START INFORMATION SHOWN

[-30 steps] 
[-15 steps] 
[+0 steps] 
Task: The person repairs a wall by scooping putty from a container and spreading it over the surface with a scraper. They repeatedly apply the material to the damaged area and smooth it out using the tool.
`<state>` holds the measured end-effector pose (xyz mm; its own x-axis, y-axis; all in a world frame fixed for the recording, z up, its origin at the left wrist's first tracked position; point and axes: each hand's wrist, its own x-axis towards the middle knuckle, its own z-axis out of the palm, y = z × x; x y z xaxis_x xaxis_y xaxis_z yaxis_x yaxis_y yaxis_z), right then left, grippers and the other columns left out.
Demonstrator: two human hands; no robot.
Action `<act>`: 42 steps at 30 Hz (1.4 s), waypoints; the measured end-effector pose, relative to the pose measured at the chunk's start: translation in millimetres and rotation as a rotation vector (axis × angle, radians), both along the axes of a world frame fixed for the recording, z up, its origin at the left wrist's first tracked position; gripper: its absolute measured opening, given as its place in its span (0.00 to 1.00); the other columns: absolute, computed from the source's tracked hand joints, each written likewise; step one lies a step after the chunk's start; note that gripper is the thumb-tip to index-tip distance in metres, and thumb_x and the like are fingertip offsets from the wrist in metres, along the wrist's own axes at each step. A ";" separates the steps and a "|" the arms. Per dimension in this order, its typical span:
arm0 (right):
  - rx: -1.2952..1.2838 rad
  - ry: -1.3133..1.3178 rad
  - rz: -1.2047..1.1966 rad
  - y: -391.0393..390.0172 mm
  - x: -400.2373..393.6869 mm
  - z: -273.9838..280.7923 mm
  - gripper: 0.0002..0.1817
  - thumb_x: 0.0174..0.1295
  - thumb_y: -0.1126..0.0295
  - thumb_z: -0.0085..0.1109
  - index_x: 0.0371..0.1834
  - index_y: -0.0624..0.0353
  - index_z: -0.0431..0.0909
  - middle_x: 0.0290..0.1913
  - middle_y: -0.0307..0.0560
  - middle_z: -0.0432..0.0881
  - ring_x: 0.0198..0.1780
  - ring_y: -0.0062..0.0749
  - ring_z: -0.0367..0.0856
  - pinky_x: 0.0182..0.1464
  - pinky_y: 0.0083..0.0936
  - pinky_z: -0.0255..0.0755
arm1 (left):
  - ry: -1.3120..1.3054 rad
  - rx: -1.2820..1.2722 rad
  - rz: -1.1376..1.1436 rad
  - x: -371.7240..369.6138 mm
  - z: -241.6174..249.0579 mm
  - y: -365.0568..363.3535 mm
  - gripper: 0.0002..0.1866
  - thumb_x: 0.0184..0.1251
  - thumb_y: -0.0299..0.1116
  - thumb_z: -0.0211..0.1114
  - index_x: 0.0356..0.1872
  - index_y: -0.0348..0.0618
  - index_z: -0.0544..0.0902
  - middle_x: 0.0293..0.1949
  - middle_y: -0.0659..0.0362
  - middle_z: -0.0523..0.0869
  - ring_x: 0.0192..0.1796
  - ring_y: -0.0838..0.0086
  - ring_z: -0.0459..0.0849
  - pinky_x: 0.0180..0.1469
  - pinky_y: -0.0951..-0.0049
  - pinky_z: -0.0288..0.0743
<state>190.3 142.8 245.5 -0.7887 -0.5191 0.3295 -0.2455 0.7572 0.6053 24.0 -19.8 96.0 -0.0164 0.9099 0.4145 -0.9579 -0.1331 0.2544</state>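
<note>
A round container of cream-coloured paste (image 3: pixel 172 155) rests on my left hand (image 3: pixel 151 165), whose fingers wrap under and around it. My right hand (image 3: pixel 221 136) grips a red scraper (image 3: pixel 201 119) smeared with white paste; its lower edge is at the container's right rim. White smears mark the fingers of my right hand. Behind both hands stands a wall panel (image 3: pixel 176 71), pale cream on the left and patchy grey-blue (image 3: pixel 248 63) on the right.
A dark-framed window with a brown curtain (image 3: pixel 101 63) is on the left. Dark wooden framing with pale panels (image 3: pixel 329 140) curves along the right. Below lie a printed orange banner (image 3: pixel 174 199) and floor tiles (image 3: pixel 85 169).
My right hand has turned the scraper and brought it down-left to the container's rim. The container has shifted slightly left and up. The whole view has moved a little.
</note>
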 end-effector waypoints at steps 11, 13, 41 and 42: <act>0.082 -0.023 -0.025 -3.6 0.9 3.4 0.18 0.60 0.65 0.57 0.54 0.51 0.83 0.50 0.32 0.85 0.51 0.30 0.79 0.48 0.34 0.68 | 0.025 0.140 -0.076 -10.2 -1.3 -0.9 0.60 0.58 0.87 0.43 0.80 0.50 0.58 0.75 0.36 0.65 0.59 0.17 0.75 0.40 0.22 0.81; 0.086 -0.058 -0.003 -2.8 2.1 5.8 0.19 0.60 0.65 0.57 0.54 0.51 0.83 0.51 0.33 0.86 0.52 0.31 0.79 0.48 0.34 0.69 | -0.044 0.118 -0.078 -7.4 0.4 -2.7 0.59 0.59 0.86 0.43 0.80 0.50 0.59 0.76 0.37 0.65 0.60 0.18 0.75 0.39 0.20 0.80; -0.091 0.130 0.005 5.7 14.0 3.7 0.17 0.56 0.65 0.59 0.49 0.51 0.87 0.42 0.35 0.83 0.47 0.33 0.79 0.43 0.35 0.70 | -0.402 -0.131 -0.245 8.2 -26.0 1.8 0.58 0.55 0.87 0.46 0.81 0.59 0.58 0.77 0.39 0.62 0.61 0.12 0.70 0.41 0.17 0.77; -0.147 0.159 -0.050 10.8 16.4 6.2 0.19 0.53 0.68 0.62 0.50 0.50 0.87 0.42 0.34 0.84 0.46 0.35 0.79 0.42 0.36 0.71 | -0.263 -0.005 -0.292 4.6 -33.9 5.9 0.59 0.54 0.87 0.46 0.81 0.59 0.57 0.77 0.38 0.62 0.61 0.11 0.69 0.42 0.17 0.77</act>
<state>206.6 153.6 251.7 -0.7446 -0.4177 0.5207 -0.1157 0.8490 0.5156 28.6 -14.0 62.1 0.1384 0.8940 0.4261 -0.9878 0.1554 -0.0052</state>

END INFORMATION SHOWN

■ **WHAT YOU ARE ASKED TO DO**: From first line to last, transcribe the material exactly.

■ **RESULT OF THIS TASK**:
[-30 steps] 
[-15 steps] 
[+0 steps] 
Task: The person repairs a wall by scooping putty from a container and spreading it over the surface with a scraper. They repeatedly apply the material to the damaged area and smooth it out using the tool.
`<state>` holds the measured end-effector pose (xyz mm; its own x-axis, y-axis; all in a world frame fixed for the recording, z up, its origin at the left wrist's first tracked position; point and axes: each hand's wrist, its own x-axis towards the middle knuckle, its own z-axis out of the palm, y = z × x; x y z xaxis_x xaxis_y xaxis_z yaxis_x yaxis_y yaxis_z), right then left, grippers and the other columns left out.
Demonstrator: two human hands; no robot.
Action `<act>`: 42 steps at 30 Hz (1.4 s), waypoints; the measured end-effector pose, relative to the pose measured at the chunk's start: translation in millimetres and rotation as a rotation vector (axis × angle, radians), both along the axes of a world frame fixed for the recording, z up, its origin at the left wrist's first tracked position; gripper: its absolute measured opening, given as its place in its span (0.00 to 1.00); the other columns: absolute, computed from the source's tracked hand joints, each written likewise; step one lies a step after the chunk's start; note that gripper is the thumb-tip to index-tip distance in metres, and thumb_x and the like are fingertip offsets from the wrist in metres, along the wrist's own axes at each step. A ";" separates the steps and a "|" the arms. Per dimension in this order, its typical span:
arm0 (right):
  - rx: -1.2952..1.2838 rad
  - ry: -1.3133..1.3178 rad
  - rz: -1.2047..1.1966 rad
  - y: -391.0393..390.0172 mm
  - x: -400.2373..393.6869 mm
  - z: -273.9838..280.7923 mm
  - gripper: 0.0002..0.1817
  - thumb_x: 0.0174..0.1295
  - thumb_y: -0.1126..0.0295
  - thumb_z: -0.0085..0.1109
  - index_x: 0.0371..0.1834
  - index_y: -0.0624..0.0353
  - index_z: -0.0431..0.0909
  - middle_x: 0.0290..0.1913
  - middle_y: -0.0307..0.0560
  - middle_z: -0.0432..0.0881
  - ring_x: 0.0198..0.1780
  - ring_y: -0.0062..0.0749
  - ring_z: -0.0367..0.0856
  - pinky_x: 0.0182..0.1464
  - pinky_y: 0.0083..0.0936
  - pinky_z: -0.0255..0.0755
arm1 (left):
  - ry: -1.3120..1.3054 rad
  - rx: -1.2820..1.2722 rad
  - rz: -1.1376..1.1436 rad
  - x: -371.7240..369.6138 mm
  - z: -241.6174..249.0579 mm
  - y: -365.0568..363.3535 mm
  - gripper: 0.0002..0.1866
  - thumb_x: 0.0184..0.1251
  - thumb_y: -0.0299..0.1116
  - thumb_z: -0.0211..0.1114
  - index_x: 0.0356..0.1872
  - index_y: -0.0348..0.0618
  - index_z: -0.0544..0.0902
  - middle_x: 0.0293..0.1949
  - middle_y: -0.0659..0.0362
  - middle_z: -0.0523..0.0869
  - ring_x: 0.0192..0.1796
  - ring_y: -0.0838..0.0086
  - ring_z: -0.0459..0.0849
  - pinky_x: 0.0180..0.1469
  - pinky_y: -0.0951..-0.0049
  - pinky_z: -0.0288..0.0743
<state>190.3 142.8 245.5 -0.7887 -0.5191 0.3295 -0.2455 0.7572 0.6053 24.0 -19.8 96.0 -0.0164 0.9099 0.4145 -0.9579 -0.1331 0.2544</state>
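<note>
A round container of cream-coloured paste (image 3: pixel 172 155) rests on my left hand (image 3: pixel 151 165), whose fingers wrap under and around it. My right hand (image 3: pixel 221 136) grips a red scraper (image 3: pixel 201 119) smeared with white paste; its lower edge is at the container's right rim. White smears mark the fingers of my right hand. Behind both hands stands a wall panel (image 3: pixel 176 71), pale cream on the left and patchy grey-blue (image 3: pixel 248 63) on the right.
A dark-framed window with a brown curtain (image 3: pixel 101 63) is on the left. Dark wooden framing with pale panels (image 3: pixel 329 140) curves along the right. Below lie a printed orange banner (image 3: pixel 174 199) and floor tiles (image 3: pixel 85 169).
My right hand has turned the scraper and brought it down-left to the container's rim. The container has shifted slightly left and up. The whole view has moved a little.
</note>
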 end-effector waypoints at steps 11, 13, 41 and 42: <act>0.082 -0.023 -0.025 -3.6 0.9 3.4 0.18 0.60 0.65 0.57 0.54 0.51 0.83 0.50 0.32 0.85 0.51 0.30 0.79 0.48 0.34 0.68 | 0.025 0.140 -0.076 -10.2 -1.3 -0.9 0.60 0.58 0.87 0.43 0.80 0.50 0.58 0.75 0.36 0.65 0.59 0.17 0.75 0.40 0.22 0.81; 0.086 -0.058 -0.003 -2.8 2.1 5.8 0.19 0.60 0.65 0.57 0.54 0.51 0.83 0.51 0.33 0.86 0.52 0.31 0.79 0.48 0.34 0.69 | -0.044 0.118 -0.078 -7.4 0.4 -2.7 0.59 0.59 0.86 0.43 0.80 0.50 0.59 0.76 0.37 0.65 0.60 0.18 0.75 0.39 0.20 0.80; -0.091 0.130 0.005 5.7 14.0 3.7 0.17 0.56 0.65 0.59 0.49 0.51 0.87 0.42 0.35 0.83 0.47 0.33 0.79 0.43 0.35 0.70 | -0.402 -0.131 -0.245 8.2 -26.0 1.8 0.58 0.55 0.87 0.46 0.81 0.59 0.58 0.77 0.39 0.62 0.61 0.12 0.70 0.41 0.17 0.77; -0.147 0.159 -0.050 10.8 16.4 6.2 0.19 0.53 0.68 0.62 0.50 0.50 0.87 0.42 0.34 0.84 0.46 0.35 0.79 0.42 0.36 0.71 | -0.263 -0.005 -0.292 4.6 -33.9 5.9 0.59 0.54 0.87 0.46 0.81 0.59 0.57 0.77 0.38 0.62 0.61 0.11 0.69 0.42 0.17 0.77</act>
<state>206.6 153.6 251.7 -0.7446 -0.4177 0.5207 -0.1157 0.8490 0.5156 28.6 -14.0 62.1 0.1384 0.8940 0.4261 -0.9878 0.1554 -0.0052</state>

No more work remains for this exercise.